• DATA SECTION:
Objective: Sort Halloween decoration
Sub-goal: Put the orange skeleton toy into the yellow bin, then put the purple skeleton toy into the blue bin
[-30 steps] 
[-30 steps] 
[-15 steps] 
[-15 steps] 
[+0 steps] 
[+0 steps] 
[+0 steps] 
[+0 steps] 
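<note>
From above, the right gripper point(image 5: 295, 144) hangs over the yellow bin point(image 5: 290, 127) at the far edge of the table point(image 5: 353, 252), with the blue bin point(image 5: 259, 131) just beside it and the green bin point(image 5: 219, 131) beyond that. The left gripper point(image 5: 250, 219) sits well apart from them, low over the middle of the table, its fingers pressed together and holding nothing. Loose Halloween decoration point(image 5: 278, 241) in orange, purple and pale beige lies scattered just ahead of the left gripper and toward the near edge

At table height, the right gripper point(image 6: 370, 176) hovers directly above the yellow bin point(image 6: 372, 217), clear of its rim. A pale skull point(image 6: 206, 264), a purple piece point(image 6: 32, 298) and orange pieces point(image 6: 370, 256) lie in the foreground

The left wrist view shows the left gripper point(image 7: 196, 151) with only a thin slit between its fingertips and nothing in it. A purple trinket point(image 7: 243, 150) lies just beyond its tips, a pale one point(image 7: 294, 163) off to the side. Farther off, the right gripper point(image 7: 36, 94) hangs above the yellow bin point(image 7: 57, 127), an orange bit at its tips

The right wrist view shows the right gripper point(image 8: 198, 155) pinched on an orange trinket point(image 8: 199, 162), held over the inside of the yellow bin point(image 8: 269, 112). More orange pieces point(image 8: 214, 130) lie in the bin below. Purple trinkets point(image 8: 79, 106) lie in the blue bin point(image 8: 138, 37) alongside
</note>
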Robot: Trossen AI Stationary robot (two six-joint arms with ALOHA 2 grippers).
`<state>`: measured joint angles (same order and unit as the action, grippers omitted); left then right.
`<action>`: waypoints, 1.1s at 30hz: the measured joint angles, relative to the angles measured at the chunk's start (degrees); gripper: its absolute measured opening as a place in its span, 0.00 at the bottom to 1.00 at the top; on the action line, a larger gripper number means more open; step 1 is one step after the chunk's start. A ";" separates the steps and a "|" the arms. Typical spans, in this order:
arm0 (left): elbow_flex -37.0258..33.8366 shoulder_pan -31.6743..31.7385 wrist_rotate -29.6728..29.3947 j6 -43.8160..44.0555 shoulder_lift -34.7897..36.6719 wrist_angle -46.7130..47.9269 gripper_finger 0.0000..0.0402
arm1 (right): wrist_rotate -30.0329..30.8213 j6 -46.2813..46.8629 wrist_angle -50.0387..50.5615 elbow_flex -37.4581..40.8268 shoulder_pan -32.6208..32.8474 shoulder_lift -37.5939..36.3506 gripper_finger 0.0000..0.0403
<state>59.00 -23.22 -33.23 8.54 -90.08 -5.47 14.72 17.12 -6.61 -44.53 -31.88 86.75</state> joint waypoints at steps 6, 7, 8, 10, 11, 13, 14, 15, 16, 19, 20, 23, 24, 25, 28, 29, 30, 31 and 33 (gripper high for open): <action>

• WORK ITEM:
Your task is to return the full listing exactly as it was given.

• RESULT:
Objective: Sort Halloween decoration
Sub-goal: Put the orange skeleton toy into the yellow bin, then put the purple skeleton toy into the blue bin
[-30 steps] 
[-30 steps] 
[-15 steps] 
[-15 steps] 
[+0 steps] 
[+0 steps] 
[+0 steps] 
[+0 steps] 
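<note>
From above, the right gripper point(image 5: 295, 144) hangs over the yellow bin point(image 5: 290, 127) at the far edge of the table point(image 5: 353, 252), with the blue bin point(image 5: 259, 131) just beside it and the green bin point(image 5: 219, 131) beyond that. The left gripper point(image 5: 250, 219) sits well apart from them, low over the middle of the table, its fingers pressed together and holding nothing. Loose Halloween decoration point(image 5: 278, 241) in orange, purple and pale beige lies scattered just ahead of the left gripper and toward the near edge

At table height, the right gripper point(image 6: 370, 176) hovers directly above the yellow bin point(image 6: 372, 217), clear of its rim. A pale skull point(image 6: 206, 264), a purple piece point(image 6: 32, 298) and orange pieces point(image 6: 370, 256) lie in the foreground

The left wrist view shows the left gripper point(image 7: 196, 151) with only a thin slit between its fingertips and nothing in it. A purple trinket point(image 7: 243, 150) lies just beyond its tips, a pale one point(image 7: 294, 163) off to the side. Farther off, the right gripper point(image 7: 36, 94) hangs above the yellow bin point(image 7: 57, 127), an orange bit at its tips

The right wrist view shows the right gripper point(image 8: 198, 155) pinched on an orange trinket point(image 8: 199, 162), held over the inside of the yellow bin point(image 8: 269, 112). More orange pieces point(image 8: 214, 130) lie in the bin below. Purple trinkets point(image 8: 79, 106) lie in the blue bin point(image 8: 138, 37) alongside
</note>
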Robot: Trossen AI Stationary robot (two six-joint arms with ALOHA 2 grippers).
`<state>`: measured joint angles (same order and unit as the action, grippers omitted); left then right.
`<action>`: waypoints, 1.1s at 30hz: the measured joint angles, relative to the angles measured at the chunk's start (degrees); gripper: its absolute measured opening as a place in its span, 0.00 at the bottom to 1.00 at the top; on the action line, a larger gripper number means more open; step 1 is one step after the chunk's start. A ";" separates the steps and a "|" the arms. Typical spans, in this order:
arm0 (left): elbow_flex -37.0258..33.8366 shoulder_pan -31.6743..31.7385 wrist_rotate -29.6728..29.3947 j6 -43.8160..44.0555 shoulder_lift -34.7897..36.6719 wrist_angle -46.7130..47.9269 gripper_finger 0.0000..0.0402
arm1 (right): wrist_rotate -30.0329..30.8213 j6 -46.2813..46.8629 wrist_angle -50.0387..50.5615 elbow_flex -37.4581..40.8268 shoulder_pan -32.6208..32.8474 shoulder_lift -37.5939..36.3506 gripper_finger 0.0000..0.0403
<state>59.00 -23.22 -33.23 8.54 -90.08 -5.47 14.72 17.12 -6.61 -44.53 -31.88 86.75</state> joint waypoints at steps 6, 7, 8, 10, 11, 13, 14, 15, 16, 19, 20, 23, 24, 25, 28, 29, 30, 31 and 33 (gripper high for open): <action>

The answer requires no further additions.